AT&T has launched a line of phone chargers with housings made of at least 30 percent post-consumer plastics. The wall and car chargers are also Energy Star 5-rated, meaning that they use “minimal “power when plugged in, AT&T says.
The wall chargers also meet California’s Energy Commission 2013 efficiency standards and were designed to reduce “vampire draw”, the name give to energy the charger uses when it is plugged into the wall but is not attached to a phone. The wall chargers consume less than 0.3W when not in use. AT&T says that if a customer were to leave the wall charger plugged in for a year without use, it would consume only the equivalent of a 100-watt light bulb left on for a day.
Both single and dual USB models of the wall charger are available, meaning that it should work with virtually any mobile device, and can be used abroad.
In July this year, AT&T was named as the most sustainable US telecoms firm in a study by Verdantix. Sprint and Verizon were also named as communications firms with a strong sustainability offering but the study found that none of the three has yet made sustainability central to its business strategy and product marketing in the way that European telecoms firms have started to do. This may be because the companies do not think US telecoms buyers are as sustainability-aware as their European counterparts, Verdantix said.

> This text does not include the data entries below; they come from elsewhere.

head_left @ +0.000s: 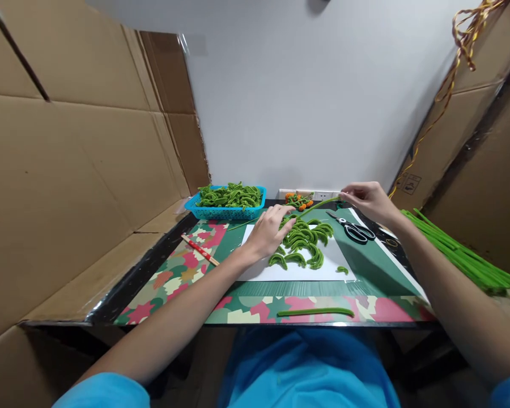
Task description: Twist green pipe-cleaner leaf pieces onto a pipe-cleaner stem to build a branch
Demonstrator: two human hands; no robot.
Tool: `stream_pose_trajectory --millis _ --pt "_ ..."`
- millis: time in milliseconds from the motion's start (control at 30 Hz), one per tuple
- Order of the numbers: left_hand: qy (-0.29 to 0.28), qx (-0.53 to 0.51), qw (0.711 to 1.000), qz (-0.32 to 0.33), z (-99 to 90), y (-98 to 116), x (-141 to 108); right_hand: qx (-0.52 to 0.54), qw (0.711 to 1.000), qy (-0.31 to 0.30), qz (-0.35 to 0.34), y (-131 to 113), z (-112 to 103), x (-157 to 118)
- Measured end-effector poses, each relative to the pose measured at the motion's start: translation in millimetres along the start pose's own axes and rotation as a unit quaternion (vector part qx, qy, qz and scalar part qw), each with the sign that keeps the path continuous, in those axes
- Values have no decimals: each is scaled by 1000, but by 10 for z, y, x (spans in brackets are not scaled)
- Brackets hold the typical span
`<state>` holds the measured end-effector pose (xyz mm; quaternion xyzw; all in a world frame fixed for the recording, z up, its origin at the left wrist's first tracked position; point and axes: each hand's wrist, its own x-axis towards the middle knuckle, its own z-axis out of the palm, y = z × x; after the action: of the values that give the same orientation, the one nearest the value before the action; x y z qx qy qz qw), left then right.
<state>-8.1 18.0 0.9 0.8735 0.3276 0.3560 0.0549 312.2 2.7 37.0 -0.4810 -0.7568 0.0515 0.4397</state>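
A long green pipe cleaner [318, 205] stretches between my two hands above the table. My right hand [369, 199] pinches its right end between thumb and fingertips. My left hand [271, 231] closes on it farther left, thumb and index finger around it; the exact contact is partly hidden. A thin green strand [243, 224] shows beyond the left hand, and I cannot tell if it is the same piece. Under the hands, many curved green pipe-cleaner pieces [300, 241] lie piled on a white sheet [259, 273]. One short curl [342, 270] sits apart at the right.
A blue basket [225, 213] of green curved pieces stands at the back left. Black-handled scissors [355, 229] lie right, beside a bundle of green pipe cleaners [463, 255]. A red-wrapped chopstick packet [199, 250], orange-and-green bits [300, 201] and a straight green piece [315, 312] surround the sheet.
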Motion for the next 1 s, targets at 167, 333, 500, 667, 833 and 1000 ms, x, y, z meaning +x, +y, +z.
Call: stream_pose_trajectory --millis 167,333,500,667,833,1000 --pt "-47 31 998 -21 47 -12 -31 -50 993 106 -8 182 386 -3" --pt "8 80 997 20 39 7 -41 -174 983 53 -20 324 460 -176" --pt "89 97 991 25 -3 -2 -20 -242 970 15 -21 379 456 -227" --pt "20 93 995 -2 31 -41 -39 -261 965 12 -30 353 454 -214" --pt "83 69 994 -10 -2 -24 -33 -248 967 5 -64 255 416 -228" --pt "30 104 994 -23 -44 -44 -9 -199 978 24 -55 189 404 -224"
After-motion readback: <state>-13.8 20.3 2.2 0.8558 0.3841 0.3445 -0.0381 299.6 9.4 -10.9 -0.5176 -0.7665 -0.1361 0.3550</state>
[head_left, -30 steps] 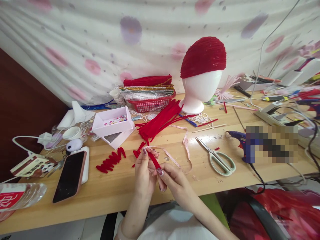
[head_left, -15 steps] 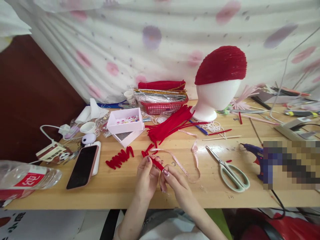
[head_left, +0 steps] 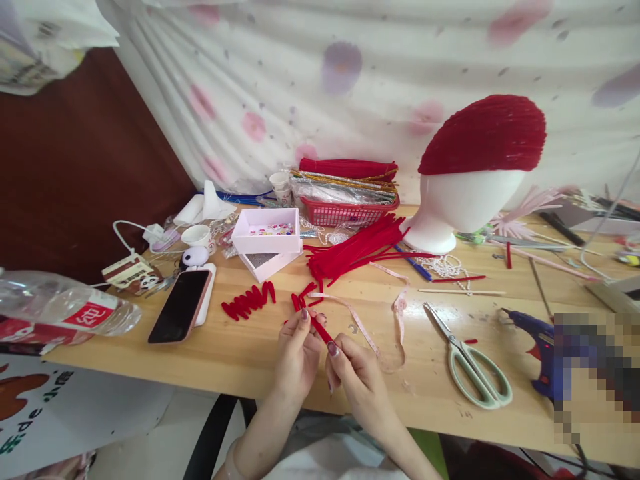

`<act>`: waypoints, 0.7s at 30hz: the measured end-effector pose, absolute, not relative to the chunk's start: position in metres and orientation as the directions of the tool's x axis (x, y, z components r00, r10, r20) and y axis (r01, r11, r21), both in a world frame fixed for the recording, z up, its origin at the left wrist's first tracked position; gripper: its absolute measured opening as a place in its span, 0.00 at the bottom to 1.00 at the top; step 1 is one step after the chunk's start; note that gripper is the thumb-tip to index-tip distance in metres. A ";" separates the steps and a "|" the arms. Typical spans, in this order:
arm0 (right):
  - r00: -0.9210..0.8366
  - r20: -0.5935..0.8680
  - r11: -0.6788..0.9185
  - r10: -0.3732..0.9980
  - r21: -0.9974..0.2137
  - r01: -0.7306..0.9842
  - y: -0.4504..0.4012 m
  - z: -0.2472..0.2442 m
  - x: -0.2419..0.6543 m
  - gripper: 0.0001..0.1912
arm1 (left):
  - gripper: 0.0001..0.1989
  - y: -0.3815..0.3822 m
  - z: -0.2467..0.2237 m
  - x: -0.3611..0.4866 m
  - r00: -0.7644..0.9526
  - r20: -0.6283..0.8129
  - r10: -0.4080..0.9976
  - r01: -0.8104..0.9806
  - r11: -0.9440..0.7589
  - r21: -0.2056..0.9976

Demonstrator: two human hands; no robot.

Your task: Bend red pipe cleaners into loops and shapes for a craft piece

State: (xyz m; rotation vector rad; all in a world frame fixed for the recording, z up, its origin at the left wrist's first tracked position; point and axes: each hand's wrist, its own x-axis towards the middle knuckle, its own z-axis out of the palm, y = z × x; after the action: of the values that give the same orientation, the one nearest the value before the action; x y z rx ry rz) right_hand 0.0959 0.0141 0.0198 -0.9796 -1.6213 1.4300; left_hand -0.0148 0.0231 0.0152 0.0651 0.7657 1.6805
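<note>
over a wooden table [head_left: 235, 357], left hand [head_left: 299, 352], right hand [head_left: 358, 371], both closed, pinching a red strip [head_left: 321, 328]

A bottle [head_left: 65, 303] at the left is bearing a red label [head_left: 93, 315] on which one white character [head_left: 93, 314] is showing, apparently 纯. Below the tabletop [head_left: 240, 360], a white panel [head_left: 105, 413] is displaying dark green lettering [head_left: 33, 417], "乐de小", plus a further unclear character [head_left: 67, 377]. Marks on the measuring tape [head_left: 399, 304] and panda-pictured box [head_left: 129, 274] are appearing too small to read.

Strip [head_left: 321, 329] between fingers [head_left: 339, 360], scissors [head_left: 454, 343] right.
</note>
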 end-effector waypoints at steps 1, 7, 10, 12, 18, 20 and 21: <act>-0.405 0.079 0.139 0.911 -0.983 0.120 0.015 0.018 0.098 0.20 | 0.15 0.024 0.015 -0.013 -0.265 -0.359 0.895 -0.857 -0.048 0.513; -0.360 0.328 0.483 0.874 -0.673 0.561 0.021 0.012 0.111 0.11 | 0.14 0.030 0.020 -0.003 -0.269 -0.350 0.897 -0.841 -0.042 0.539; -0.402 0.308 0.503 0.862 -0.607 0.615 0.023 0.011 0.116 0.12 | 0.13 0.031 0.019 0.000 -0.286 -0.313 0.906 -0.827 -0.068 0.558; -0.422 0.271 0.490 0.865 -0.635 0.598 0.024 0.011 0.118 0.12 | 0.12 0.030 0.016 -0.001 -0.298 -0.292 0.909 -0.799 -0.070 0.598; -0.511 0.005 0.111 0.860 -0.978 0.177 0.020 0.022 0.125 0.19 | 0.16 0.025 0.025 -0.020 -0.261 0.024 0.965 -0.340 -0.115 0.933; -0.549 -0.107 -0.120 0.829 -0.993 0.012 0.021 0.023 0.129 0.21 | 0.13 0.026 0.035 -0.028 -0.096 0.082 0.992 -0.163 -0.097 0.982; -0.559 -0.147 -0.213 0.816 -0.975 -0.055 0.022 0.023 0.130 0.22 | 0.09 0.027 0.039 -0.031 -0.030 0.094 0.995 -0.084 -0.096 0.992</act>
State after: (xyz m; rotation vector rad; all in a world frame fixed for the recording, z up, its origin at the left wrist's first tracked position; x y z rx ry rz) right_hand 0.1305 0.0221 0.0228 -0.9232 -1.4329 1.8347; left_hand -0.0311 0.0269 0.0393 1.2025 1.1177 1.3374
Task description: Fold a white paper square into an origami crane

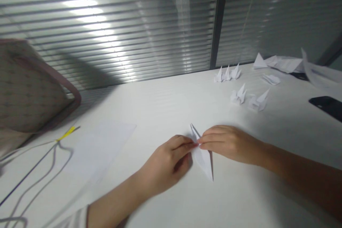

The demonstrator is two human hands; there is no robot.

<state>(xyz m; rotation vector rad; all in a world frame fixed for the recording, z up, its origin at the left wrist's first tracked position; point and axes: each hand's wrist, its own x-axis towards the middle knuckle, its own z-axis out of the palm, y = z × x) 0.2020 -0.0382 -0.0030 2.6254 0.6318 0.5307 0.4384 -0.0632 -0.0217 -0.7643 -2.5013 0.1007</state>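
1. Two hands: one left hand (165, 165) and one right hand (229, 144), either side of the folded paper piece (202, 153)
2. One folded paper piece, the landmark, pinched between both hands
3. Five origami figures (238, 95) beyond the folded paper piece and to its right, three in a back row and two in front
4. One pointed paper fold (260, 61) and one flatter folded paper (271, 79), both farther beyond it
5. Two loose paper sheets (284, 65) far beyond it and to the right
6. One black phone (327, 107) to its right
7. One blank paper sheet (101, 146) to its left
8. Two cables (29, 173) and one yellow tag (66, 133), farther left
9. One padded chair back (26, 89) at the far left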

Later that month, AT&T launched an eco-ratings system in stores, allowing customers to compare cell phones’ environmental impacts. The rating system – which was developed in collaboration with sustainable business strategists BSR– rates mobile devices on 15 specific criteria in five categories: hazardous substances, environmentally preferable materials, product energy efficiency, end of life take-back and environmentally responsible manufacturing. Customers browsing in AT&T stores now see simple labels conveying the cell phones’ scores.
The communications company reduced the energy intensity of data carried on its network by 17 percent from 2010 to 2011, according to its 2011 sustainability report. In 2011, AT&T used 344 kWh of energy for every terabyte of data transferred on its network, down from 415 kWh per terabyte in 2010 and 654 in 2008. Since 2008, AT&T has recorded annual reductions in this metric of at least 17 percent every year.